Intervention groups get funding injection to fight Chicago violence


Dozens of anti-violence advocates, street outreach workers and other community figureheads gathered Monday on the West Side to announce a new injection of hundreds of millions of dollars that will be used to fund community violence-intervention methods.

“It is our collective goal to make CVI a permanent feature for Chicago public-safety strategy,” Jorge Matos, a director at the Chicago organization Create Real Economic Destiny or CRED, said Monday. “Police can’t do it alone. They can’t do what we do, and we can’t do what they do. But when we do our jobs and we do it our way we can save lives and make Chicago a safer place.”

The funds will be drawn from a few sources: Members of the city’s business and philanthropic circles have pledged to raise $100 million to support the effort, while the Illinois legislature earlier this year passed a budget that will provide more than $170 million for community violence intervention. Almost $50 million more comes from the city and county.

“We’re in a really unique moment in Chicago’s history,” Teny Gross, CEO of the Institute for Nonviolence Chicago, told those gathered. “Our society, for 40, 50 years, really relied on law enforcement. And we’re now building civilian architectures and we have a role to play.”

The money will go to organizations in the Austin, Humboldt Park, Little Village and East and West Garfield Park neighborhoods as they “scale up” services for those at the highest risk of being shot or shooting someone else. Those services include outreach, life coaching, trauma treatment, education and job training.

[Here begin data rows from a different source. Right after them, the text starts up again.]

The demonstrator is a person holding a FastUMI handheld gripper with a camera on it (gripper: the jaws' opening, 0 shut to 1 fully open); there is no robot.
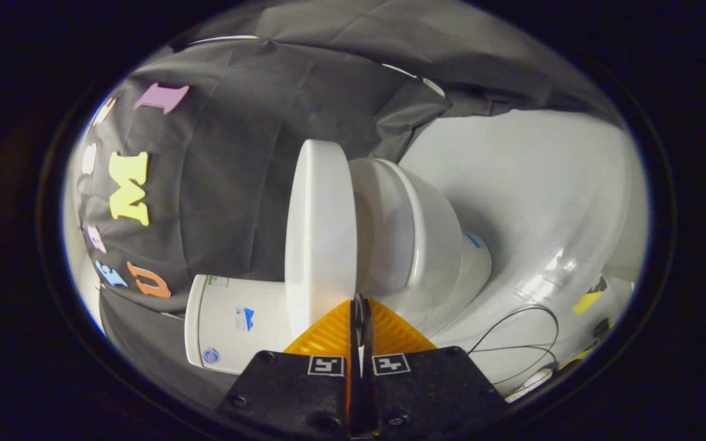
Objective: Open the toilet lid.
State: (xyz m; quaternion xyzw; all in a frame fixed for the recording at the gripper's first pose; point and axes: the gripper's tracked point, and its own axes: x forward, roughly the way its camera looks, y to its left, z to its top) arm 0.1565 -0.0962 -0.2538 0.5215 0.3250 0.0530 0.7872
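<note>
Lid raised clear of bowl.
Gripper fingers pressed together, tips at lid's near edge; lid's flat face runs straight ahead of the tips.

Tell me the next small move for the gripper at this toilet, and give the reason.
Probably ease the gripper back from the lid. The lid already stands raised off the seat, over toward the tank, so it looks open. The orange fingers are closed together just short of its edge, gripping nothing.
</note>
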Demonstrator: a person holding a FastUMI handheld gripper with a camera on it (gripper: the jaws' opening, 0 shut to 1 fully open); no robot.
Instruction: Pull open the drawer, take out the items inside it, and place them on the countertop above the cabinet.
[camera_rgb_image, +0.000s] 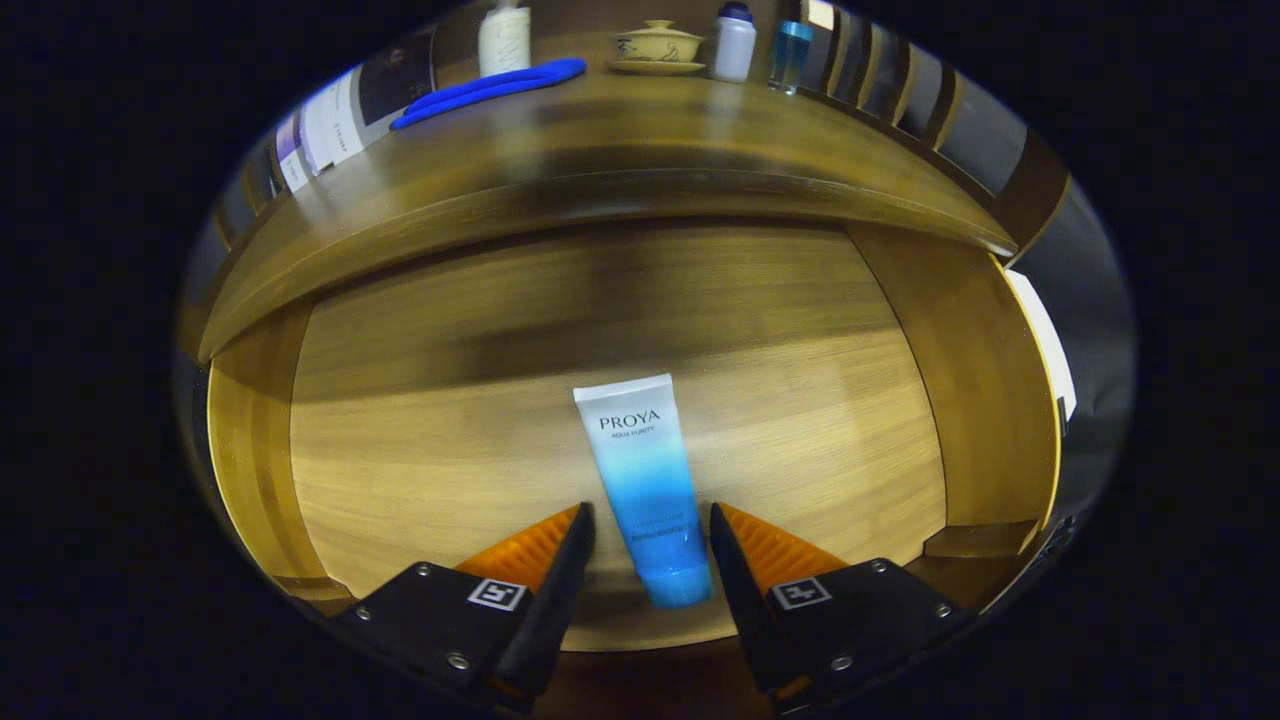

Yolanda Fields, executive director of Breakthrough in Garfield Park, said 10% of the neighborhood’s nearly 37,000 residents are “at the highest risk of violence.”

“That number’s too high,” Fields said. “We believe every individual deserves to live in a safe environment free from the fear of and impact of violence.”

Monday’s news conference came after a violent weekend in Chicago. According to police, six people were shot to death in the city between Friday and Sunday, while another 39 people were shot and wounded.

Among those killed was a 13-year-old boy fatally shot Friday night in North Lawndale. A mass shooting in Humboldt Park — about two miles from where Monday’s announcement was held — left five people wounded just after midnight Monday.

Jorge Matos, Director of Scaling CVI for a Safer Chicago, gives a peace sign after speaking during a Community violence intervention press conference at Institute for Nonviolence Chicago, June 17, 2024. (Eileen T. Meslar/Chicago Tribune)
Jorge Matos, director of Scaling CVI for a Safer Chicago, gives a peace sign after speaking during a community violence-intervention news conference at Institute for Nonviolence Chicago, June 17, 2024. (Eileen T. Meslar/Chicago Tribune)

Several of the outreach workers present at Monday’s news conference were at that crime scene less than 12 hours earlier.

“This team right here, this amazing team of outreach workers, case managers, are the ones that are boots on the ground (and are) able to bring to our attention what we need in (a) community and what the community stakeholders need,” Jose Pizarro, director of safe streets for the Alliance of Local Service Organizations, said Monday.

Jalon Arthur, director of strategic initiatives at Chicago CRED, said neighborhoods where CRED peacekeepers are deployed have seen substantive declines in gun violence so far this year. Citywide, homicides and nonfatal shootings are both down by at least 10% in 2024 compared to 2023, but the summer months often see spikes of violence, especially in July and August.